8. Since the judgment is for the net damages after deducting the assessments and all benefits the only inquiry remaining is whether the judgment is void or voidable. If the judgment is merely voidable then the collateral attack now made by the city must fail. The court had jurisdiction of the parties and of the subject matter. The very purpose of the litigation was to ascertain the compensation to be paid to Schmid for appropriating part of his land and in fixing the amount of compensation the court necessarily applied rules for measuring the compensation.

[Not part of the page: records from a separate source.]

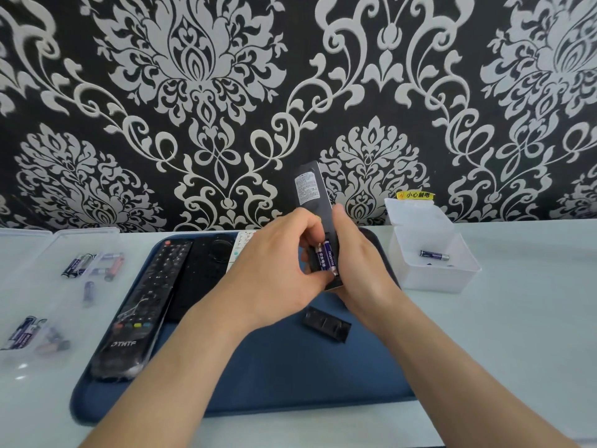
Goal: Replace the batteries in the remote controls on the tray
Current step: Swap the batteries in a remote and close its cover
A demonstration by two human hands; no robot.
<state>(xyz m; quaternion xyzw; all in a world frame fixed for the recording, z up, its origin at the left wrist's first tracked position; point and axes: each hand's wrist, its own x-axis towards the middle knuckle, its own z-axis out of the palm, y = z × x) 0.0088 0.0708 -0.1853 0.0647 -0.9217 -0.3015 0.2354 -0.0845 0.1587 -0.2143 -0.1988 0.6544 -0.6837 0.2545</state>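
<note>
From the head view, both hands are up together over the middle of the blue tray (290, 383), working on one slim black remote (311, 189) held on end with its back to the camera. The right hand (358, 260) is wrapped round its lower body, steadying it. The left hand (277, 270) has thumb and curled fingers pinched on the blue batteries (328, 258) sitting in the open compartment. Whether they're going in or coming out, I can't tell from here.

The battery cover (326, 323) is off, lying loose on the tray just below the hands, so this remote is mid-job and needs closing up.

On the left side of the tray, the big THTF remote (142, 302) lies face up, a second black remote (203, 270) sits beside it, and a white one (240, 244) peeks out behind the left hand. With their backs hidden, I can't say if they're done, and they look to be waiting their turn.

On the bench, the clear box (433, 279) to the right holds one lone battery (434, 254). The clear boxes on the left hold several loose batteries (80, 263). My read is that it's early going, with one remote in progress and three possibly left.
</note>
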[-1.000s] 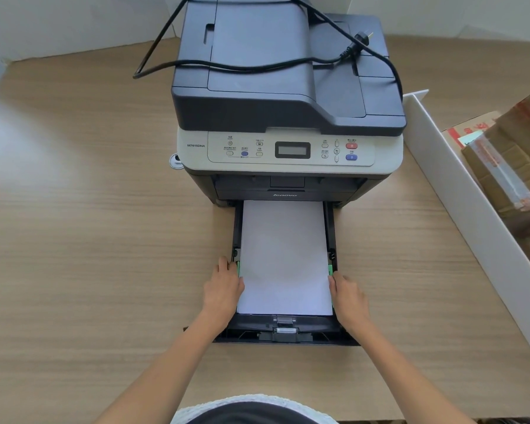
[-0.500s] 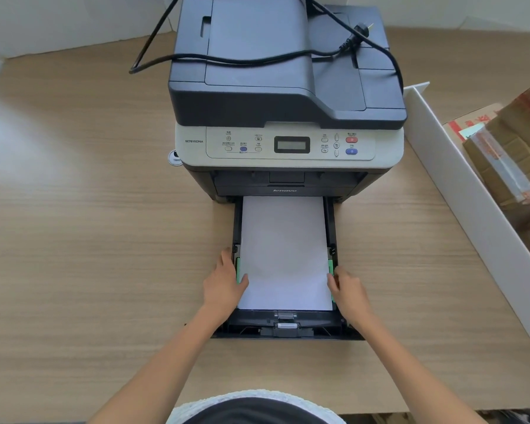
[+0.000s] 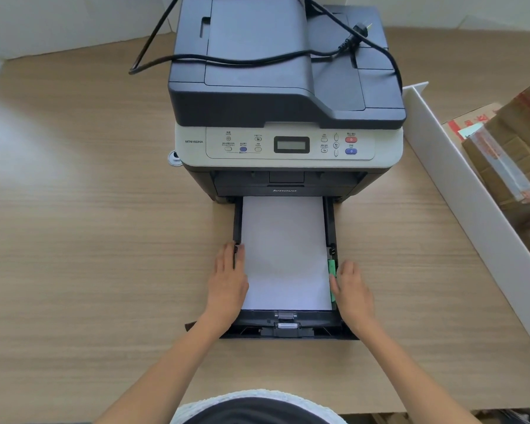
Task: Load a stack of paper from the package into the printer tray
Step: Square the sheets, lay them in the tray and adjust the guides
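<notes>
A dark grey and cream printer [image 3: 288,87] stands on the wooden table [image 3: 89,240]. Its black paper tray [image 3: 288,328] is pulled out toward me, and a white paper stack [image 3: 285,255] lies flat in it. My left hand [image 3: 228,280] lies over the tray's left rail, thumb at the paper's edge, and covers the guide there. My right hand [image 3: 352,289] holds the tray's right side, thumb against the green side guide [image 3: 332,270]. No paper package is clearly in view.
A black power cable [image 3: 257,59] with its plug is draped over the printer's top. A white divider board [image 3: 471,209] runs diagonally on the right, with taped cardboard boxes [image 3: 514,154] behind it. A small round white object [image 3: 174,157] sits by the printer's left side.
Both hands have slid a little forward along the tray's sides. The left hand now covers the left green guide. The tray and paper look unmoved.
</notes>
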A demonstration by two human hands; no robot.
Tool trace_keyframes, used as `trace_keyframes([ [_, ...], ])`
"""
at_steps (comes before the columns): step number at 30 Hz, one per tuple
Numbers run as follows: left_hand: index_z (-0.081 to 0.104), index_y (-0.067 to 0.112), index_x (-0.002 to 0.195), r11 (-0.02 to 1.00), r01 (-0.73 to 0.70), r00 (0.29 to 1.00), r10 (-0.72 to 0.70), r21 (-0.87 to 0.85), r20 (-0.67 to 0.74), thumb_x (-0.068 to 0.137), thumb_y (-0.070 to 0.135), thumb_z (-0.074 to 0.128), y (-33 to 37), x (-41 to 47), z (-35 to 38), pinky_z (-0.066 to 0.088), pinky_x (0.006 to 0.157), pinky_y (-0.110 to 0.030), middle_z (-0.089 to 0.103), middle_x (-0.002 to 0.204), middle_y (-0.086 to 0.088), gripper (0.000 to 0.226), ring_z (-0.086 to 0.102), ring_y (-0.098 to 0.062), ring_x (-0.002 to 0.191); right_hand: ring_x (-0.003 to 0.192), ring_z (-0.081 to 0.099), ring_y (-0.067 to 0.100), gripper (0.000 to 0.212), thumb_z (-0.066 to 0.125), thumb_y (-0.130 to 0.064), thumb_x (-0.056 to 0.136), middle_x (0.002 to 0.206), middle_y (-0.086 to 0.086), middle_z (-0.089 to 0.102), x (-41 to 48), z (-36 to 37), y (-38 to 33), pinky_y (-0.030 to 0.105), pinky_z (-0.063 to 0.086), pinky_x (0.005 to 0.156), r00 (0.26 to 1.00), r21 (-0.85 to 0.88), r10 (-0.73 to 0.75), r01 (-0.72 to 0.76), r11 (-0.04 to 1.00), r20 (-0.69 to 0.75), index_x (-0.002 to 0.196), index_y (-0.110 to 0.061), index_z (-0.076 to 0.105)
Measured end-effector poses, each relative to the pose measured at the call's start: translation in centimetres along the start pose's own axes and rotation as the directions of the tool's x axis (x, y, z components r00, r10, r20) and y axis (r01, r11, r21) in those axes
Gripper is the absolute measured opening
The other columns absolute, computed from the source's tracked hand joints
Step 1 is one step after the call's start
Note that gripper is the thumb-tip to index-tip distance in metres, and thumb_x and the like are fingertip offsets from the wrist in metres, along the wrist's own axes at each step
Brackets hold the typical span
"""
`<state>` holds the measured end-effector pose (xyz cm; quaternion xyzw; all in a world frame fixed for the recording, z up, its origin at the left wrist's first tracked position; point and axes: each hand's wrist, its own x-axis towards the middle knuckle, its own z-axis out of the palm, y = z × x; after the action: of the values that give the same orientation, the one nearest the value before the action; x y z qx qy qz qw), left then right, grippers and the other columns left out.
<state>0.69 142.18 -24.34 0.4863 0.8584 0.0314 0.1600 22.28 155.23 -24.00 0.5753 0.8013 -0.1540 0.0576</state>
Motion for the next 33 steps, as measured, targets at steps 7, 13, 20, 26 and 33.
trace_keyframes([
  [7,0.020,0.014,0.149,0.890,-0.444,0.854,0.388,0.099,0.346,0.094,0.012,0.050,1.3,0.3,1.9,0.018,0.120,-0.042,0.008,0.160,-0.014,0.062,0.007,-0.027,0.148,0.072,0.066,0.026,0.044,0.079,0.014,0.044,0.080,0.009,0.067,-1.2,1.5,-0.8,0.033,0.057,0.061,0.836,-0.245,-0.546,0.520,0.818,-0.050,0.081,-0.007,0.069],
  [13,0.068,0.014,0.108,0.911,-0.386,0.922,0.377,0.143,0.087,0.064,0.014,0.082,2.2,0.1,-0.7,0.054,0.083,-0.031,0.067,0.109,-0.008,0.046,0.064,-0.022,0.100,0.068,0.063,0.027,0.041,0.078,0.011,0.050,0.079,0.010,0.065,-1.5,1.6,-1.2,0.035,0.054,0.060,0.889,-0.217,-0.449,0.423,0.880,-0.087,0.087,-0.005,0.069],
  [20,0.055,0.009,0.090,0.973,0.186,0.982,-0.183,-0.136,0.035,0.095,0.035,0.049,-2.4,-0.3,-1.2,0.045,0.059,-0.036,0.064,0.081,-0.007,0.027,0.057,-0.024,0.069,0.066,0.056,0.031,0.016,0.060,-0.016,0.089,0.081,0.014,0.061,-1.5,0.8,0.1,0.035,0.042,0.053,1.000,-0.016,-0.025,0.025,1.000,-0.018,0.095,-0.001,0.056],
  [26,0.056,0.013,0.094,0.996,0.093,0.991,-0.094,0.011,0.091,0.094,0.043,0.046,-1.8,-0.4,-1.0,0.047,0.068,-0.034,0.061,0.096,-0.004,0.032,0.057,-0.023,0.085,0.075,0.058,0.035,0.021,0.047,-0.023,0.096,0.090,0.015,0.060,-1.4,1.6,0.3,0.032,0.036,0.056,0.998,0.046,0.036,-0.039,0.998,0.050,0.101,-0.003,0.051],
  [33,0.055,0.013,0.116,0.980,0.132,0.977,-0.155,0.152,0.149,0.096,0.030,0.045,-0.7,0.4,-1.4,0.044,0.081,-0.033,0.059,0.117,-0.005,0.028,0.058,-0.024,0.103,0.071,0.059,0.034,0.018,0.047,-0.019,0.095,0.085,0.015,0.060,-1.8,1.6,0.2,0.033,0.040,0.054,0.998,0.101,0.032,-0.037,0.994,0.050,0.104,-0.004,0.046],
])
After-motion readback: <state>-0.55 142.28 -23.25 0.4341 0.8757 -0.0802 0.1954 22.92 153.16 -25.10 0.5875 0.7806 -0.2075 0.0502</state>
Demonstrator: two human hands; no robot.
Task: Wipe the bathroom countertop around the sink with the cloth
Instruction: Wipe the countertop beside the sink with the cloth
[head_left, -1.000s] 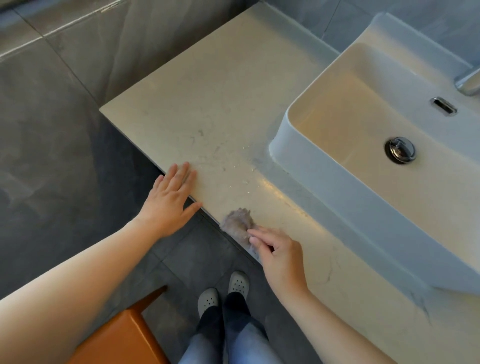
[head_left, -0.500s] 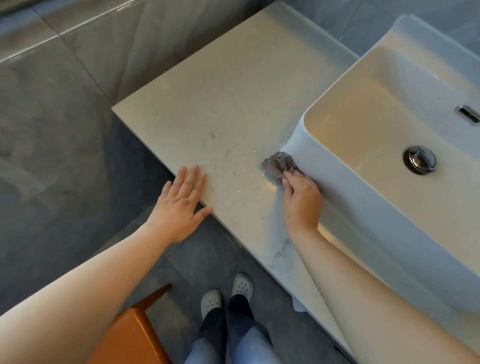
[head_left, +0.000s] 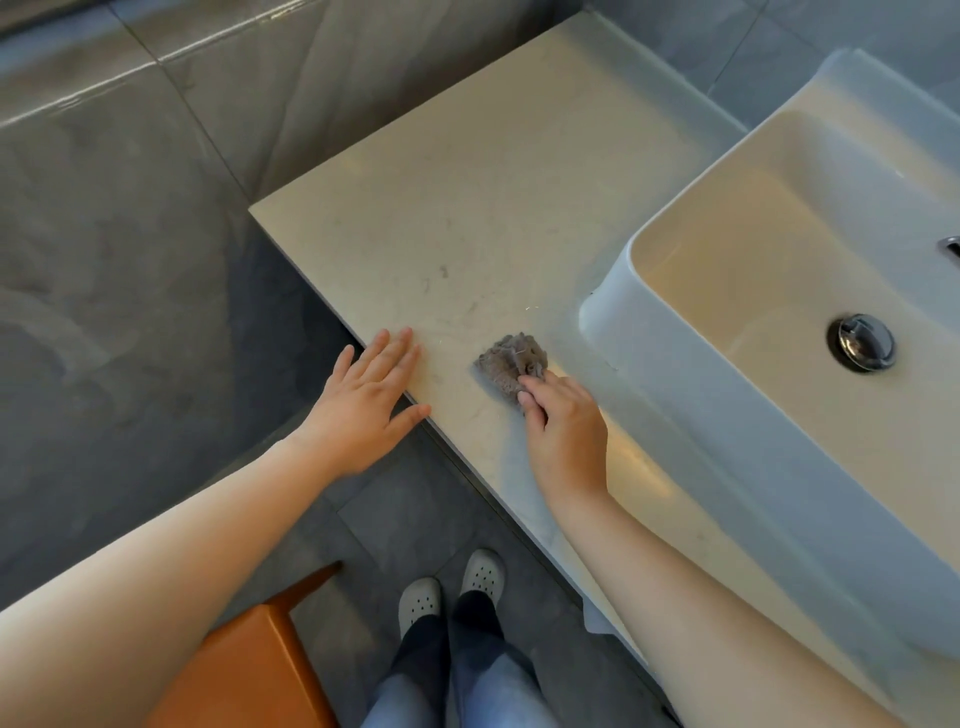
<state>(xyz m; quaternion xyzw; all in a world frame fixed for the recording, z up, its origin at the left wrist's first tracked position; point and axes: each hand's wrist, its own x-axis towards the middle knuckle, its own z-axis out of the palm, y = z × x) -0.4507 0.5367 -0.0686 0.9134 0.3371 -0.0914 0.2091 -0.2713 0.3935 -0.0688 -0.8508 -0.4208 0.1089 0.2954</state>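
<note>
Right hand (head_left: 563, 431) pressing cloth (head_left: 511, 361), left hand (head_left: 366, 395) flat

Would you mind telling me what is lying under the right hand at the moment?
The right hand presses a crumpled grey cloth flat on the countertop. The cloth's near end is covered by the fingers, so its full extent is hidden.

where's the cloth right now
In the head view the cloth lies on the countertop under the right hand, between the left hand and the sink.

Fuzzy grey cloth (head_left: 511, 364) on matt stone-look countertop (head_left: 467, 208); glossy ceramic sink (head_left: 727, 415).
</note>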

These rules may have been correct or incorrect; if correct, the resultant of those rules is unassailable in any proceeding; and if incorrect, the resultant is safe from attack in a collateral proceeding even though it may be vulnerable to a direct assault. The court did exactly what it was called upon to do; it ascertained the compensation to be paid to Schmid. An incorrect measure of compensation would not necessarily render the judgment void because generally an incorrect measure would do no more than to render the judgment erroneous and voidable. While the verdict and judgment are unambiguous nevertheless if it were either necessary or proper to examine the complaint in the condemnation action that pleading might offer some explanation for the language of the verdict and judgment. The complaint tells about the $890 assessment on lot 1 and

83 Or.-38

among the requests appearing in the prayer is one for permission to pay this and another lien out of the damages awarded by the jury. It is not necessary, nor do we attempt to decide whether Schmid was entitled to ignore the assessments and try the condemnation action as though no assessments had been levied, nor do we undertake to determine whether the city could have insisted on confining the jury to the single question of gross damages on the theory that the local assessments previously levied foreclosed the right of the Circuit Court to inquire into any benefits; but it is sufficient for the purposes of the instant case to say that the judgment in the condemnation action was not void but that it was either a perfect or merely an erroneous judgment. If on the one hand it is a perfect judgment it is impregnable; or if on the other hand it is merely erroneous but not void it is safe from attack for any of the reasons urged by the city in this collateral proceeding. Every blow attempted to be struck in this collateral attack against the condemnation judgment was also aimed at it when the city made a direct attack by appealing from the judgment. A judgment which has become a finality between Schmid and the City of Portland declares that $8,000 is the sum to be paid to the former "in excess of all benefits," and as was said in Howard v. Huron, 5 S. D. 539 (59 N. W. 833, 26 L. R. A. 493):

"The judgment estops the city from asserting the fact to be otherwise. In theory of law, therefore, the assertion of the city cannot be true."

Moreover, if the jury did deduct the assessments from the gross damages the municipality could not complain. Schmid is entitled to the unpaid balance of his judgment and his application for a peremptory writ of mandamus is granted. WRIT ALLOWED.